What can the history of such a world-shaking event be—how much can that history actually tell us and future generations—if it leaves no record of the kind of intimate experiences, stories, thoughts, feelings, memories, and impressions that make history human? How much can we actually understand what this pandemic was and all that it will mean for the carrying on of humanity if we relegate these things to the periphery of what’s historically important? Again, I put this book together in the hope that the people, stories, and conversations in it will offer an answer: not much.

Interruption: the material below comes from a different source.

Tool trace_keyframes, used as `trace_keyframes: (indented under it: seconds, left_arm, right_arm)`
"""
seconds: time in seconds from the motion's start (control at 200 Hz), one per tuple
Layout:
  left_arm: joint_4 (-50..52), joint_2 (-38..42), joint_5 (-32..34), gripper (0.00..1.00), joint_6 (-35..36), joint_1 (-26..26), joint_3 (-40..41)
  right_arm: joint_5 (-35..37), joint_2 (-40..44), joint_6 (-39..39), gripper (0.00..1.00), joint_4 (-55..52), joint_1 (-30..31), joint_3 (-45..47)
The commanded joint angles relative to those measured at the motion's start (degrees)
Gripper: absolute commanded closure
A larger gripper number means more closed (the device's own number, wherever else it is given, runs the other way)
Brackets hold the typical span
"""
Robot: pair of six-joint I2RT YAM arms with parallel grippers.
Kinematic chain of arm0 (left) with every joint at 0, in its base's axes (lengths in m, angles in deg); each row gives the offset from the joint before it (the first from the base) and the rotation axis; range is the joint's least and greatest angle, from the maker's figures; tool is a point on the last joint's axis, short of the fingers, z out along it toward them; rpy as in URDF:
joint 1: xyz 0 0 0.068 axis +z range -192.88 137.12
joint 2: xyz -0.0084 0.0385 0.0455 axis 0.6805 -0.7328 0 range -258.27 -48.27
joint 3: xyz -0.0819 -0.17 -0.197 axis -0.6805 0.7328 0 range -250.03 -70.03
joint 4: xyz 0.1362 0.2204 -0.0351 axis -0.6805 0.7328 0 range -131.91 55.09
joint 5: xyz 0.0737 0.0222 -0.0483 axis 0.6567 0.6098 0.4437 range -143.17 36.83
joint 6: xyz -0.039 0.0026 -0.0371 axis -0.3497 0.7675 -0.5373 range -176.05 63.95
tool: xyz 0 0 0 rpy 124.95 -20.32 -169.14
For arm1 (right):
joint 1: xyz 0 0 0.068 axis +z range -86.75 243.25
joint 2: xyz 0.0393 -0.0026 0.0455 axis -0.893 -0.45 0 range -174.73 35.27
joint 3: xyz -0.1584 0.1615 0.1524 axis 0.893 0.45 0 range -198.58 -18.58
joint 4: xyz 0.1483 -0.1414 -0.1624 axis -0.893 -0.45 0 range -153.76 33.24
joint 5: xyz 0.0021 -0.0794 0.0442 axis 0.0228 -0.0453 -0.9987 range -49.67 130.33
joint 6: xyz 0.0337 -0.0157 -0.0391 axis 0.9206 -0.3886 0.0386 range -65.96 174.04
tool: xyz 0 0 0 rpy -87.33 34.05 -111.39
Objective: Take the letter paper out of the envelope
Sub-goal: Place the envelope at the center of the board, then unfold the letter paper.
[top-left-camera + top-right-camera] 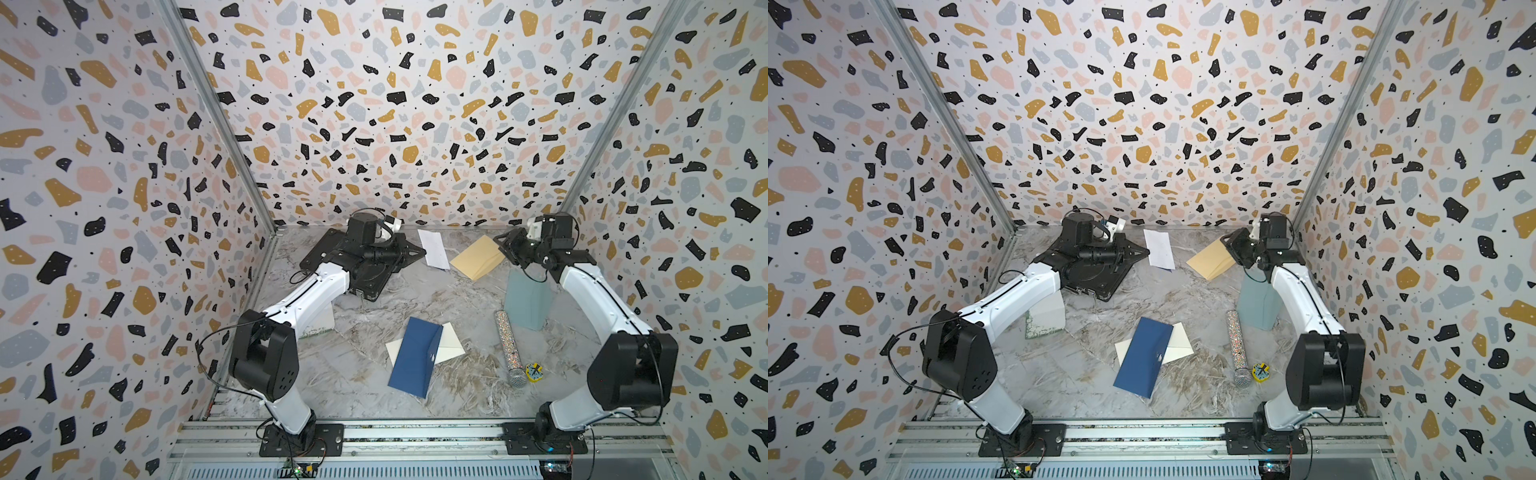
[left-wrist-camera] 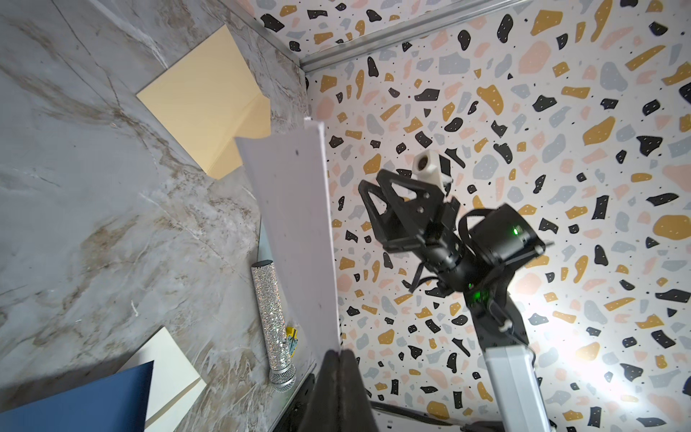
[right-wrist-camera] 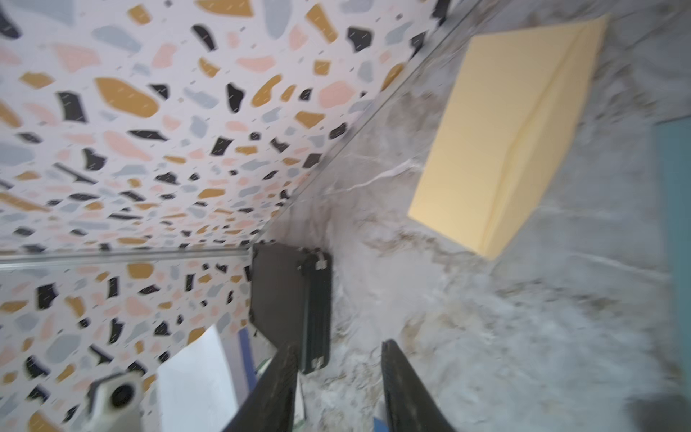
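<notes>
Glittery microphone [image 1: 509, 349] flat on the marble table [image 1: 415, 299]; small yellow toy [image 1: 534, 371] just beside its mesh head; teal box [image 1: 525, 301] upright near its handle end.

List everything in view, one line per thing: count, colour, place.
letter paper: one, white, far centre, in the left gripper
tan envelope: one, tan, far right
blue envelope: one, navy, near centre
cream sheet: one, cream, under blue envelope
microphone: one, glittery silver, right
small toy: one, yellow, by microphone head
box: one, teal, right
flat case: one, black, far left
block: one, white, left
left gripper: shut on paper
right gripper: open, empty
</notes>
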Motion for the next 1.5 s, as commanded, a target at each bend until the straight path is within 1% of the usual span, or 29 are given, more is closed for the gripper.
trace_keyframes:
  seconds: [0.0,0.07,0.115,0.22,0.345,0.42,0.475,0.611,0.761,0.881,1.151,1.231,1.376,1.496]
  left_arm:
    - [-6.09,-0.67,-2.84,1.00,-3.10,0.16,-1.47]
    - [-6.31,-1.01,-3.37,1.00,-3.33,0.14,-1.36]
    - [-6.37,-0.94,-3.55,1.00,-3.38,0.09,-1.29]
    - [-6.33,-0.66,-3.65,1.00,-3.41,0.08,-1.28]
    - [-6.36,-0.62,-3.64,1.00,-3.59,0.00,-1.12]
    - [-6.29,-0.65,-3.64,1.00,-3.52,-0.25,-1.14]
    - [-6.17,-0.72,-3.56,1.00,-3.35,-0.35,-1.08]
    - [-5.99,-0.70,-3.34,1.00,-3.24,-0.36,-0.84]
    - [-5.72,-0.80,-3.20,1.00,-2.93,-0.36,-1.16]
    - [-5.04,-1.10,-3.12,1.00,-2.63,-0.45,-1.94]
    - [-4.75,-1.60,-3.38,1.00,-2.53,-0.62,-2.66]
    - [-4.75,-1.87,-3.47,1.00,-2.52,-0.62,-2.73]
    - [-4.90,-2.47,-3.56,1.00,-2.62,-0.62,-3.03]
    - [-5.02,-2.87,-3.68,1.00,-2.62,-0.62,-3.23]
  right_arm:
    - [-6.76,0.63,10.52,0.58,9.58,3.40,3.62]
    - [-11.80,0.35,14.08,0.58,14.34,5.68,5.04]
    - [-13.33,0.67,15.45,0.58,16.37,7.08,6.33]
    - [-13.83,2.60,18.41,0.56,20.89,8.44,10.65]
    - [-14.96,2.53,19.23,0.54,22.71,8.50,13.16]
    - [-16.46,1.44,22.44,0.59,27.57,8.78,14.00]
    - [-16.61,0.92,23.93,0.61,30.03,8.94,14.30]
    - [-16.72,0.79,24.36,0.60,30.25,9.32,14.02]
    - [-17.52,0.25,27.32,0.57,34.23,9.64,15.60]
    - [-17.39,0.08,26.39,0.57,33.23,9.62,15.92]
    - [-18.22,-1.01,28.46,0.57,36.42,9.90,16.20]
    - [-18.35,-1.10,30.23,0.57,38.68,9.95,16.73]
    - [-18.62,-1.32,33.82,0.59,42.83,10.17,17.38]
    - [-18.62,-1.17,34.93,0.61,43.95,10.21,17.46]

This is why this book is built the way it is, why its conversations unfold the way they do—at times meandering, sometimes funny or philosophical, at other times punctured by pain and fear so deep that it hurts to read. This is also why the stories of every worker I spoke to for this book—from Kyle, a sheet metal worker in Kentucky, to Mx. Pucks, a burlesque performer and producer in Seattle, to Nick, a gravedigger in New Jersey—go way beyond the jobs they do for a living (though we talk about those, too). In the same way that I’ve tried from the very start of my podcast Working People to talk to workers not just about their jobs but about their lives—where they come from, what their families are like, what memories they hold dear, what they think about thorny political questions—I have tried to approach every conversation I recorded for this book in a way that will make it impossible for reader to ignore the whole human being behind every name tag they see, the precious life behind all the “essential work” our lives depend on.